I made a mistake and ingested 160 million relationships the wrong way (on 32 million nodes). The nodes are PubMed article_ids and the relationships are citations. I have (a:Article)-[:CITES]->(b:Article) where it should be (a:Article)<-[:CITES]-(b:Article).
I have tried the following:
MATCH (a:Article)-[rel:CITES]->(b:Article)
CALL apoc.refactor.invert(rel)
yield input, output RETURN COUNT(rel);
but keep getting (after about half an hour or more) "Server at localhost(127.0.0.1):7687 is no longer available".
I'm not sure how to deal with this error — is my large query crashing the server? I previously increased dbms.memory.heap.max_size to deal with an out-of-memory error.
My dedicated machine has 16 GB of RAM and the nodes consist of only article_id's (from 1-32 million).
If the apoc won't run, is there another way of doing this? For instance, I could create all the reverse relationships manually and then delete all the old CITES?
This works on my small test graph, is it a good idea to run it on such a large graph?

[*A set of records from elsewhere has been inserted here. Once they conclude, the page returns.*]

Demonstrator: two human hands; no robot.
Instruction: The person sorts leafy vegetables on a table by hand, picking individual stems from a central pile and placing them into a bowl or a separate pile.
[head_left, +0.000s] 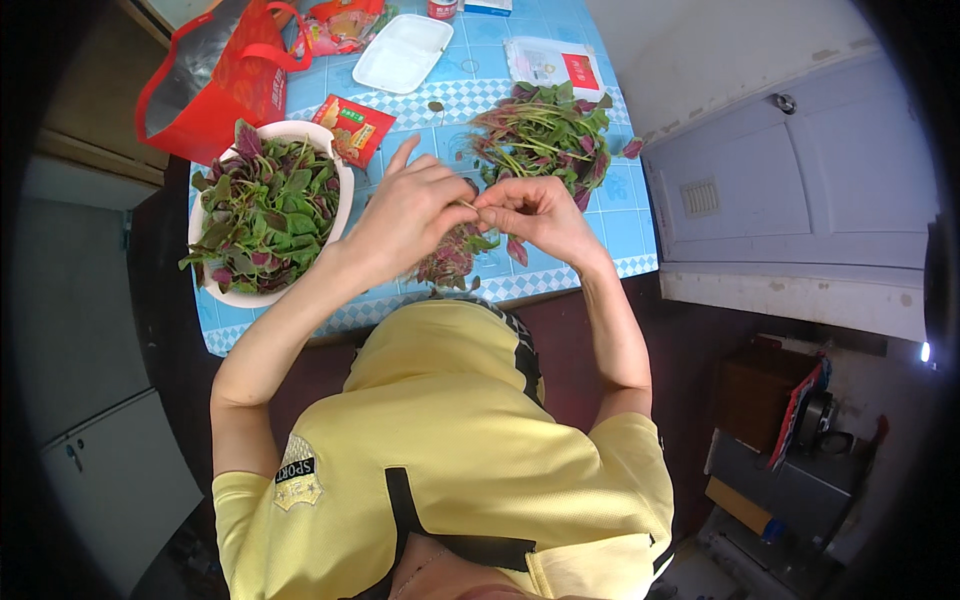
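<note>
My left hand (416, 206) and my right hand (536, 217) meet over the table, fingertips pinching a thin stem (466, 204) between them. A purple-red leaf (517, 251) hangs just below my right hand. Under the hands lies a small heap of reddish roots and leaf scraps (450, 259), partly hidden. At the left, a white plastic basket (346, 187) is heaped with red-and-green amaranth leaves (274, 206). Beyond my right hand lies a bunch of amaranth (555, 139), its stems and roots pointing left.
The table wears a blue checked tablecloth (619, 217). Around its far side are a red insulated bag (251, 90), a red food packet (354, 129), a white foam container (403, 52), a white package with a red label (551, 64) and a can (442, 9).
</note>
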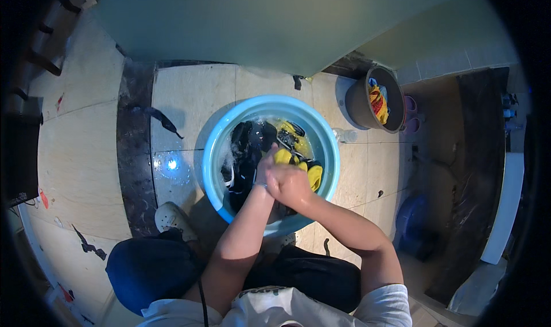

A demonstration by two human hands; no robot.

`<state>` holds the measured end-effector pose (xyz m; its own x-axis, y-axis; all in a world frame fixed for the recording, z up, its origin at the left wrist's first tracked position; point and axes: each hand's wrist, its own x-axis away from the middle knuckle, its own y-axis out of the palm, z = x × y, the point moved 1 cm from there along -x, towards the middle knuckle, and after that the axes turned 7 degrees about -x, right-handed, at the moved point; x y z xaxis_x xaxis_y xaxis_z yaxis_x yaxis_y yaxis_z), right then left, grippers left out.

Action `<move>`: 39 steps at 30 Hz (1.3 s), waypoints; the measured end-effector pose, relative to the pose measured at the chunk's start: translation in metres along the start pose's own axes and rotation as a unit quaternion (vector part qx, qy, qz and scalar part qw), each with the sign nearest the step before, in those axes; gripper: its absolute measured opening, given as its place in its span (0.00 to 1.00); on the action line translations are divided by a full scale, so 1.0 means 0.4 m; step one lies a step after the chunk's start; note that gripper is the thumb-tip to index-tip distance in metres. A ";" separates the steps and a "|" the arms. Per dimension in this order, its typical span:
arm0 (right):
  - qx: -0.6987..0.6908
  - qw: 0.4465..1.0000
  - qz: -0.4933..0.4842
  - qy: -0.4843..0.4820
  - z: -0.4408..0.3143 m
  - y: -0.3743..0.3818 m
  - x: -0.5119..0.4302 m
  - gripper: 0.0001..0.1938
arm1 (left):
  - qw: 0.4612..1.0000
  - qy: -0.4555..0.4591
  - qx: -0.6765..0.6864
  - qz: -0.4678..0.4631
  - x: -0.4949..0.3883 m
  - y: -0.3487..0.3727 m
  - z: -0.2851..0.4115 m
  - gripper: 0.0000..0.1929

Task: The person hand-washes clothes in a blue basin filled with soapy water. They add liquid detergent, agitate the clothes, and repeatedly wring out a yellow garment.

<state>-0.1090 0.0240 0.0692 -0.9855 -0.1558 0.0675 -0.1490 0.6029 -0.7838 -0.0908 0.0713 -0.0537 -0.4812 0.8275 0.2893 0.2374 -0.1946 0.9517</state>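
A light blue plastic basin (212, 131) stands on the tiled floor before me, holding water with suds. Dark clothes (247, 142) lie soaked in it on the left. Black and yellow cloth (315, 177) lies to the right, partly raised by my hands. My left hand (267, 165) and my right hand (287, 183) are pressed together over the basin's middle. The right one is closed, with yellow and black cloth coming out beyond its fingers. How the left fingers are placed is partly hidden behind the right hand.
A brown bucket (355, 105) with colourful cloth stands at the back right, pink slippers (412, 125) beside it. A clear plastic bottle (345, 136) lies right of the basin. A blue object (411, 217) is farther right. Dark strips (162, 121) lie on the floor.
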 end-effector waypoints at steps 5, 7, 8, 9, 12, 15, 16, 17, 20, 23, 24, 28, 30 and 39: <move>-0.148 0.976 0.085 0.135 0.087 -0.035 0.027 0.15 | 0.951 0.171 -0.125 0.227 0.006 0.091 0.083 0.16; -0.126 0.991 0.003 0.046 0.162 -0.059 0.041 0.15 | 0.961 0.213 -0.109 0.141 0.025 0.115 0.156 0.15; -0.154 0.982 -0.049 0.096 0.200 -0.066 0.045 0.14 | 0.964 0.187 -0.090 0.167 0.037 0.117 0.184 0.14; -0.176 0.974 -0.087 0.117 0.224 -0.076 0.048 0.12 | 0.963 0.197 -0.079 0.168 0.042 0.115 0.203 0.13; -0.477 0.843 0.106 0.223 0.216 -0.083 0.040 0.06 | 0.985 0.103 -0.032 0.133 0.050 0.079 0.175 0.09; -0.320 0.915 0.162 0.184 0.075 -0.058 0.001 0.20 | 0.978 0.109 -0.064 0.168 0.027 0.020 0.073 0.12; -0.122 0.985 0.110 0.059 0.011 -0.047 -0.006 0.22 | 0.970 0.165 -0.147 0.103 0.029 0.001 0.057 0.12; -0.143 0.988 0.015 0.050 -0.044 -0.022 -0.008 0.19 | 0.956 0.198 -0.214 0.016 0.025 -0.008 0.040 0.12; -0.001 0.999 0.006 -0.051 -0.071 -0.008 -0.063 0.07 | 0.985 0.143 -0.080 0.055 0.020 -0.017 0.005 0.11; 0.073 0.975 0.196 0.075 0.007 -0.024 -0.086 0.10 | 0.968 0.034 -0.096 0.228 0.018 0.018 -0.002 0.14; 0.050 0.978 0.183 0.081 0.016 -0.014 -0.069 0.09 | 0.951 0.035 -0.189 0.240 0.020 0.032 0.010 0.13; -0.127 0.984 0.126 0.011 0.016 0.005 -0.022 0.11 | 0.922 0.199 -0.292 0.158 0.024 0.099 0.055 0.16; -0.139 0.972 0.112 0.156 0.009 -0.002 -0.005 0.17 | 0.911 0.170 -0.269 0.263 0.031 0.116 0.076 0.18; -0.333 0.924 0.143 0.120 0.104 -0.196 0.029 0.08 | 0.800 0.217 -0.558 0.027 0.070 0.229 0.105 0.23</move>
<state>-0.1053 -0.0576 0.1056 -0.9701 0.2148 0.1131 0.1828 0.9530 -0.2418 -0.0472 0.0987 0.0375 -0.8017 0.5873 0.1112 -0.5169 -0.7746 0.3644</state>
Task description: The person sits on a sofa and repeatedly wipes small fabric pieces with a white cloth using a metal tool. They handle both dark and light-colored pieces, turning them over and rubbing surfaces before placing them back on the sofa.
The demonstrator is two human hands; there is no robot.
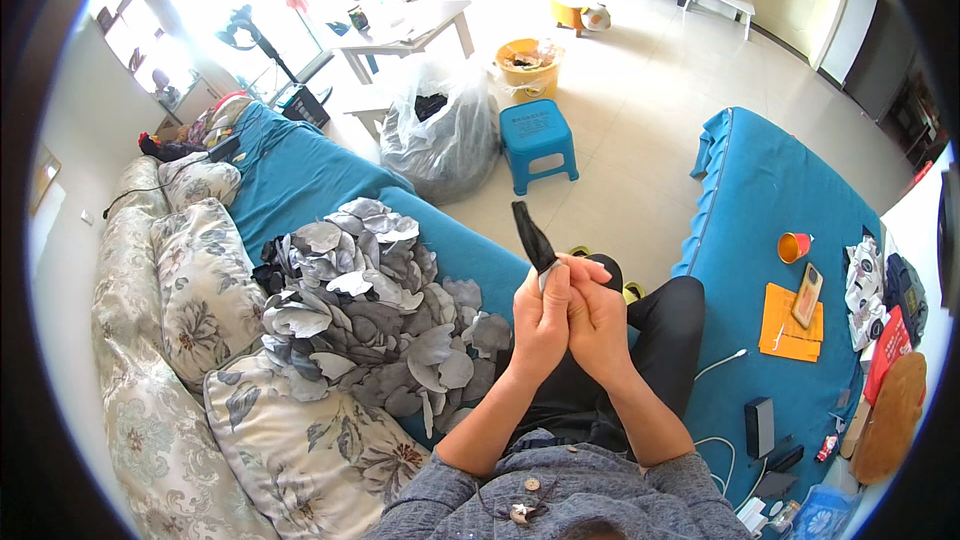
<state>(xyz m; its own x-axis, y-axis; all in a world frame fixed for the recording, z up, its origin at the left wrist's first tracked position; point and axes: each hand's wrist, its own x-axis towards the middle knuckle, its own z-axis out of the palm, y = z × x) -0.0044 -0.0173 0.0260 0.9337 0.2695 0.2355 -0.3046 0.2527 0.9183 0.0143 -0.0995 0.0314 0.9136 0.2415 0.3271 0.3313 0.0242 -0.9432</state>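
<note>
Both of my hands are raised together before my lap. Between my left hand point(541, 315) and my right hand point(596, 315) a black fabric-like piece point(533, 238) with a pale grey base is pinched, its dark end sticking up past the fingers. What the right fingers hold behind the left thumb is partly hidden. To the left, a large heap of grey petal-shaped pieces point(375, 307) lies on the blue sofa cover point(465, 232), with some black pieces at its far left edge.
A clear plastic bag point(442, 142) with dark contents, a blue plastic stool point(538, 135) and a yellow bin point(529, 75) stand on the floor ahead. Floral cushions point(315, 442) lie at left. At right are an orange cup point(793, 247), a phone point(807, 295), orange envelopes point(784, 322) and cables.
</note>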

MATCH (m:Article)-[c:CITES]->(n:Article)
DELETE c
CREATE (m)<-[:CITES]-(n);
Are we sure that the operation will be all-or-none (i.e. atomic)? The last thing i would want is for some unknown number of relationships to be reversed.
I guess I could do:
MATCH (m:Article)-[c:CITES]->(n:Article)
DELETE c
CREATE (m)<-[:REFERENCES]-(n);
MATCH (m:Article)-[r:REFERENCES]->(n:Article)
DELETE r
CREATE (m)-[:CITES]->(n);
Edit: I am running the above on my large dataset, and the first statement has been running for over two hours, with the following CPU usage:
Edit2: Three and a half hours in, it crashed with "Server at localhost(127.0.0.1):7687 is no longer available"
My next solution was to divide to problem into batches. In Python:
batch_size = 5000
max_id = 33307598
driver = neo4j.GraphDatabase.driver(neo4j_uri, auth=neo4j_auth)
session = driver.session()
for batch in tqdm(range(max_id // batch_size )):
query = ("MATCH (m:Article)-[c:CITES]->(n:Article) " +
"WHERE m.ArticleId >= " + str(batch*batch_size) + " AND m.ArticleId < " + str((batch+1)*batch_size) + " " +
"DELETE c " +
"CREATE (m)<-[:REFERENCES]-(n);")
print(query)
result = session.run(query)
session.close()
driver.close()
Unfortunately the first iteration of this took nearly a minute, meaning this process extrapolates to 100 hours. It would be faster just to reingest.